> **How to complete this task**
Please quote exactly the lines below from the line containing "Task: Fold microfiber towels" to the line containing "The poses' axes", both lines included, and nothing else.

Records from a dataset
**********

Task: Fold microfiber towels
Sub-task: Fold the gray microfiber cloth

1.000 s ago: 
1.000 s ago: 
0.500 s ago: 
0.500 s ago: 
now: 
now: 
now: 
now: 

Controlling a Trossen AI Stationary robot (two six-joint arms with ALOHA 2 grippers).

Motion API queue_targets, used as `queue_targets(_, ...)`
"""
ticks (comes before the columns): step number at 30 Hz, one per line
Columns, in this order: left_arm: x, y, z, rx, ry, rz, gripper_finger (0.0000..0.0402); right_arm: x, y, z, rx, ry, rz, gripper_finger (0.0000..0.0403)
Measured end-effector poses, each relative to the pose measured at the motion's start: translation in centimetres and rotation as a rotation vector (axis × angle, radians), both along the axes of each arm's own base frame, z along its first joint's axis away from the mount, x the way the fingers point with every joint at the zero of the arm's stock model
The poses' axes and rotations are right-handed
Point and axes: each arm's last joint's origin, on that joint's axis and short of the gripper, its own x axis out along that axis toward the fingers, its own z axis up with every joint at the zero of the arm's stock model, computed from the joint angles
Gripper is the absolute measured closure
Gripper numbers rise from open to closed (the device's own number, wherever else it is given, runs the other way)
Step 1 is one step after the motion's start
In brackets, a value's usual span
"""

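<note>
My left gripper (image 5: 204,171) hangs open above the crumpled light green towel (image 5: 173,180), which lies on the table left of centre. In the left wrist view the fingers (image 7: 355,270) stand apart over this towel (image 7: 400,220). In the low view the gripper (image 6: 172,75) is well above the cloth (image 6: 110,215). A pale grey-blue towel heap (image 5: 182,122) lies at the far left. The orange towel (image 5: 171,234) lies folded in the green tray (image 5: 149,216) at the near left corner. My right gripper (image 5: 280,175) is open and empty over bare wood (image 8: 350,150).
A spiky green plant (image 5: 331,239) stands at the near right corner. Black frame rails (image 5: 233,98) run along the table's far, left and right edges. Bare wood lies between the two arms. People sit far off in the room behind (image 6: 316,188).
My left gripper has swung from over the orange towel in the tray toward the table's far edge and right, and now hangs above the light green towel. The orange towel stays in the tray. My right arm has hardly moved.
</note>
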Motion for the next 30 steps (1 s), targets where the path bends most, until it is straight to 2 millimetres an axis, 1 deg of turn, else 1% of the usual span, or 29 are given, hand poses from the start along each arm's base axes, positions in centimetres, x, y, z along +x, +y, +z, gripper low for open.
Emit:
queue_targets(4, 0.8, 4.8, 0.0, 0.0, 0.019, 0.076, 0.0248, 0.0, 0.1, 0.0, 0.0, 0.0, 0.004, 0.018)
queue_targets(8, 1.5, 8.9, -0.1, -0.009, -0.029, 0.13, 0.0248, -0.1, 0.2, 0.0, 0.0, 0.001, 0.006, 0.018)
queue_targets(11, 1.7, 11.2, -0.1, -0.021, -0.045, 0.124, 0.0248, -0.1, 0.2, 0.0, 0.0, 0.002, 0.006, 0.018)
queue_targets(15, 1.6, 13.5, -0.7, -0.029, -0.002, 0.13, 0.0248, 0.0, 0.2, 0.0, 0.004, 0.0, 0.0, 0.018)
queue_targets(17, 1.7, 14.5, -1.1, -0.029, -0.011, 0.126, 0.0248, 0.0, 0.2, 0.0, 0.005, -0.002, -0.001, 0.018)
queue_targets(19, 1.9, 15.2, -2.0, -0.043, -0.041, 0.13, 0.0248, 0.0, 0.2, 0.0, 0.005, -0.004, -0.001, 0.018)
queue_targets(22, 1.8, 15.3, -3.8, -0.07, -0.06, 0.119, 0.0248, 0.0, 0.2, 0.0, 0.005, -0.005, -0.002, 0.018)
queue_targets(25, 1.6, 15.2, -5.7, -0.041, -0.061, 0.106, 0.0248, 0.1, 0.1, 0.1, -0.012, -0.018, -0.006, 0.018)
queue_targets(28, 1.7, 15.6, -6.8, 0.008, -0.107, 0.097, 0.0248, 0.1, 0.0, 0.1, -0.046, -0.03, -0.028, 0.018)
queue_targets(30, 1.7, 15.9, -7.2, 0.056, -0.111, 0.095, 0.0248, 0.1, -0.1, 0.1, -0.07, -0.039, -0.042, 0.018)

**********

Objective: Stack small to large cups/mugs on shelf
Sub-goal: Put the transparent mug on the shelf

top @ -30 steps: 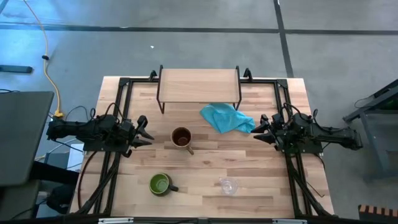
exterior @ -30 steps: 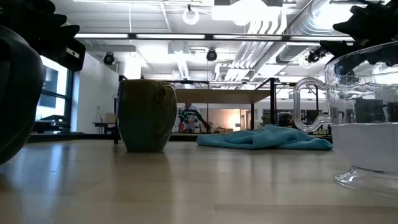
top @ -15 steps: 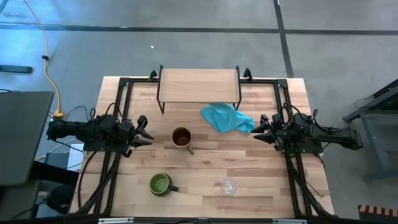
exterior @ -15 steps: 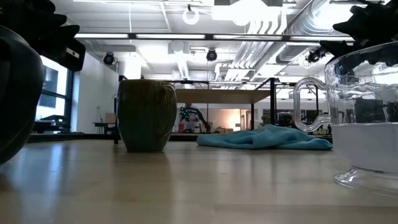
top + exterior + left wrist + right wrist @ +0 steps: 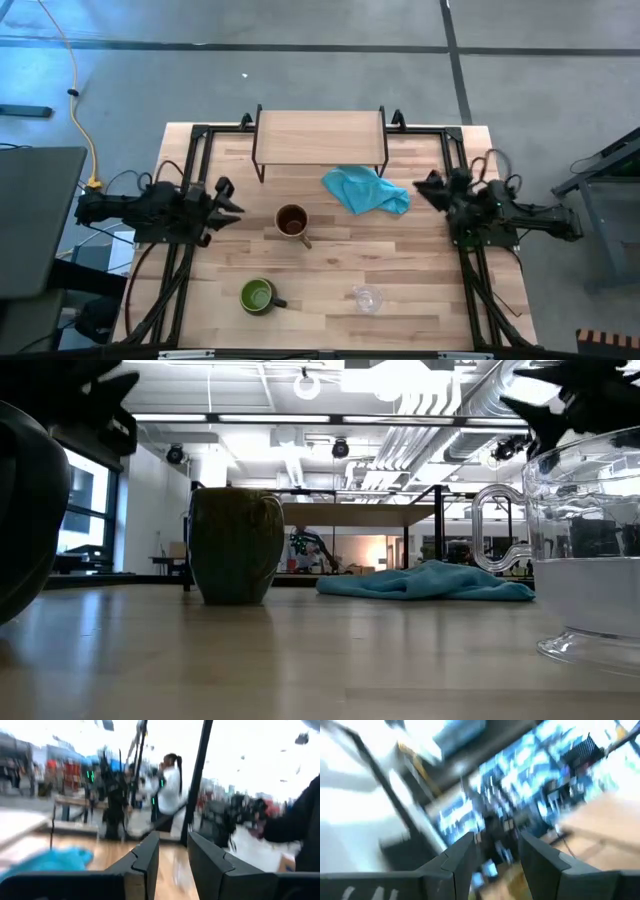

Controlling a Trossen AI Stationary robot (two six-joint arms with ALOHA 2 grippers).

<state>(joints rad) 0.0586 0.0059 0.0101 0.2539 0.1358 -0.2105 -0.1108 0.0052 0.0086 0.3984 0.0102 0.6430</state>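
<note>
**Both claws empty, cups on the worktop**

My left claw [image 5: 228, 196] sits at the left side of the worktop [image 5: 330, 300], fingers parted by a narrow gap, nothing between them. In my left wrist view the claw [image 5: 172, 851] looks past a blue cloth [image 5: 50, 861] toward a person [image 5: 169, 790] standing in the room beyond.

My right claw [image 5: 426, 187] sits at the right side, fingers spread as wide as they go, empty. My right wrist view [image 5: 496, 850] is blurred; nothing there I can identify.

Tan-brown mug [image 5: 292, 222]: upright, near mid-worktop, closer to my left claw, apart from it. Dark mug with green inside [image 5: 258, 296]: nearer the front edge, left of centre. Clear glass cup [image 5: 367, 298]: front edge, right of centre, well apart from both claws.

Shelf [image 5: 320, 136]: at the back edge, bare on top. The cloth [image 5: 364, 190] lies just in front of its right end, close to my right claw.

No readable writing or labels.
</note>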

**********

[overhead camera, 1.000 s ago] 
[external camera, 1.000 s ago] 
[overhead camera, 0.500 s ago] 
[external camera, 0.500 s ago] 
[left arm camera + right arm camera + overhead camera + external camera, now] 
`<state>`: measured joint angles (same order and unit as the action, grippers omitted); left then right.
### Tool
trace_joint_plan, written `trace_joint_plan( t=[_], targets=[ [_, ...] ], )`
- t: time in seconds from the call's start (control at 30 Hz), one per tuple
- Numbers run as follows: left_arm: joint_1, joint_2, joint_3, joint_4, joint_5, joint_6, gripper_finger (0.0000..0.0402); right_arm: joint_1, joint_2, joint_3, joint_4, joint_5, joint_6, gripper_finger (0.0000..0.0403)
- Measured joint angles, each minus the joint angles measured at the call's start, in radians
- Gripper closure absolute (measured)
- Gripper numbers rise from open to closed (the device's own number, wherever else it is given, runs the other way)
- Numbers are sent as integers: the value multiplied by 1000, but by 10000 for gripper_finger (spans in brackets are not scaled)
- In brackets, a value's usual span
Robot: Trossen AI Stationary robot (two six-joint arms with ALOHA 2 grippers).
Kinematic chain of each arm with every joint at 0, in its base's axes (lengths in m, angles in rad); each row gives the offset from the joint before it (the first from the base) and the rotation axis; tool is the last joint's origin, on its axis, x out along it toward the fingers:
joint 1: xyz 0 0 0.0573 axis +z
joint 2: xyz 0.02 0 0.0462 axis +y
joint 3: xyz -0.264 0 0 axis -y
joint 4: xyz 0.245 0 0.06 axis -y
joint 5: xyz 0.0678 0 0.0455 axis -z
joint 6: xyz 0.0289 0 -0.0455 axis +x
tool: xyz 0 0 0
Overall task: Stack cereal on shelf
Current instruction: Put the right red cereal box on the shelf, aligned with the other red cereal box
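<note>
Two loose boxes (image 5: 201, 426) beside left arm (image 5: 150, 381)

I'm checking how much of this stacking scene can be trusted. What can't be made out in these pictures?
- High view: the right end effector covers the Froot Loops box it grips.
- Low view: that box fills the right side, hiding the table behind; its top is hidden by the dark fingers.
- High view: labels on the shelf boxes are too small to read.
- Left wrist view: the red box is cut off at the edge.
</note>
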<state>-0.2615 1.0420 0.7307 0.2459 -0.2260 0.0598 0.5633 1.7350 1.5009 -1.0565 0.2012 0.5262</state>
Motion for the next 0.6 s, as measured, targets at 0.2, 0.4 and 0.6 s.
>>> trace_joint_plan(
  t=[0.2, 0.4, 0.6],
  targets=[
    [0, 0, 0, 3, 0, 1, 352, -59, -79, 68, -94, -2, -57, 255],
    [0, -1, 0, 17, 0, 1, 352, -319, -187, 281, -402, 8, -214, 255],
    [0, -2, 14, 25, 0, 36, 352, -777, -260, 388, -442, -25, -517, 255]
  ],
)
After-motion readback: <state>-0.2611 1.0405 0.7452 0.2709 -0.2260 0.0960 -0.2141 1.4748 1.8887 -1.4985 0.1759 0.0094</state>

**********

> **Response for this exercise**
Task: Fold microfiber towels
Sub-task: Fold the gray microfiber cloth

1.000 s ago: 
1.000 s ago: 
0.500 s ago: 
0.500 s ago: 
now: 
now: 
now: 
now: 

Controlling a Trossen AI Stationary robot (two six-joint arms with ALOHA 2 grippers).

Motion API queue_targets, used as `queue_targets(_, ...)`
"""
ticks (comes before the columns): step number at 30 Hz, one per line
Columns, in this order: left_arm: x, y, z, rx, ry, rz, gripper_finger (0.0000..0.0402); right_arm: x, y, z, rx, ry, rz, gripper_finger (0.0000..0.0403)
Measured end-effector poses, each relative to the pose measured at the motion's start: translation in centimetres and rotation as a rotation vector (axis × angle, radians), both along the axes of each arm's own base frame, z along its first joint's axis away from the mount, x the way the fingers point with every joint at the zero of the arm's stock model
The poses' axes and rotations are right-handed

Work on this exercise is done.